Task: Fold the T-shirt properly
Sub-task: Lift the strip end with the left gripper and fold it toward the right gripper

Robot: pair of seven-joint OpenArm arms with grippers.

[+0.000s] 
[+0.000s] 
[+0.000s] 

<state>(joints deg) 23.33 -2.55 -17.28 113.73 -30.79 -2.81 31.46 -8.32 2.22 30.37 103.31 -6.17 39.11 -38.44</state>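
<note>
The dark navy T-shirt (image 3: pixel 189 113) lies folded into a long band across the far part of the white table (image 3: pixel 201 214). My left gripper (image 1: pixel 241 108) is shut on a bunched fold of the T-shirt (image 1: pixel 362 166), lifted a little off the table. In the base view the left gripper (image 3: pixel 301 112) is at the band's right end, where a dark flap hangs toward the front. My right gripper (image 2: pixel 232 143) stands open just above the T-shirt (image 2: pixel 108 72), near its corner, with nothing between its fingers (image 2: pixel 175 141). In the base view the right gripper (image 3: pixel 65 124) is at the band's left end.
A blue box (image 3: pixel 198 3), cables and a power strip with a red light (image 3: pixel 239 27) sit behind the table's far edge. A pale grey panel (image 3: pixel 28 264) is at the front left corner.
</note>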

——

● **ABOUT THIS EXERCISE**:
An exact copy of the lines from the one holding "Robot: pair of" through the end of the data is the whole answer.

● **TASK RESULT**:
Robot: pair of seven-joint OpenArm arms with grippers.

[+0.000s] 
[+0.000s] 
[+0.000s] 

<state>(joints deg) 23.33 -2.55 -17.28 113.73 -30.79 -2.81 31.46 -8.32 2.22 30.37 103.31 -6.17 39.11 -38.44</state>
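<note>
The dark navy T-shirt (image 3: pixel 189 113) lies folded into a long band across the far part of the white table (image 3: pixel 201 214). My left gripper (image 1: pixel 241 108) is shut on a bunched fold of the T-shirt (image 1: pixel 362 166), lifted a little off the table. In the base view the left gripper (image 3: pixel 301 112) is at the band's right end, where a dark flap hangs toward the front. My right gripper (image 2: pixel 232 143) stands open just above the T-shirt (image 2: pixel 108 72), near its corner, with nothing between its fingers (image 2: pixel 175 141). In the base view the right gripper (image 3: pixel 65 124) is at the band's left end.
A blue box (image 3: pixel 198 3), cables and a power strip with a red light (image 3: pixel 239 27) sit behind the table's far edge. A pale grey panel (image 3: pixel 28 264) is at the front left corner.
</note>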

Nothing further is required by the exercise.